Problem details: Your task is to output the data exactly as it stands.

Data below:

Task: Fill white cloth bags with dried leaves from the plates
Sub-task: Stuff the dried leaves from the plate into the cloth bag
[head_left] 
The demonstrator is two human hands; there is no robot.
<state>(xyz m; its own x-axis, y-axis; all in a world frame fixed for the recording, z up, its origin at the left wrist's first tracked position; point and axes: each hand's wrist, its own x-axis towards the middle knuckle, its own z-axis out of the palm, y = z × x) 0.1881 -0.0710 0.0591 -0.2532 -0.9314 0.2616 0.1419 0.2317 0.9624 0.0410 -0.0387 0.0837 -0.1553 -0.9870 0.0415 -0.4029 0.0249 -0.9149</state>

Output for this task:
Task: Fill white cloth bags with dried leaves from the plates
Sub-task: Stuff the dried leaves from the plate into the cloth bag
[head_left] 
The demonstrator is two human hands; there is no robot.
<state>(xyz m; its own x-axis, y-axis; all in a world frame fixed for the recording, z up, its origin at the left wrist's first tracked position; point and axes: each hand's wrist, its own x-axis towards the middle knuckle, its own z-axis out of the palm, y = z × x) 0.1881 -0.0710 0.0591 -0.2532 -0.9314 0.2616 0.1419 0.2317 0.9624 0.0410 -0.0387 0.0837 -0.1553 -0.9870 0.0415 -0.4029 0.0249 -0.9149</state>

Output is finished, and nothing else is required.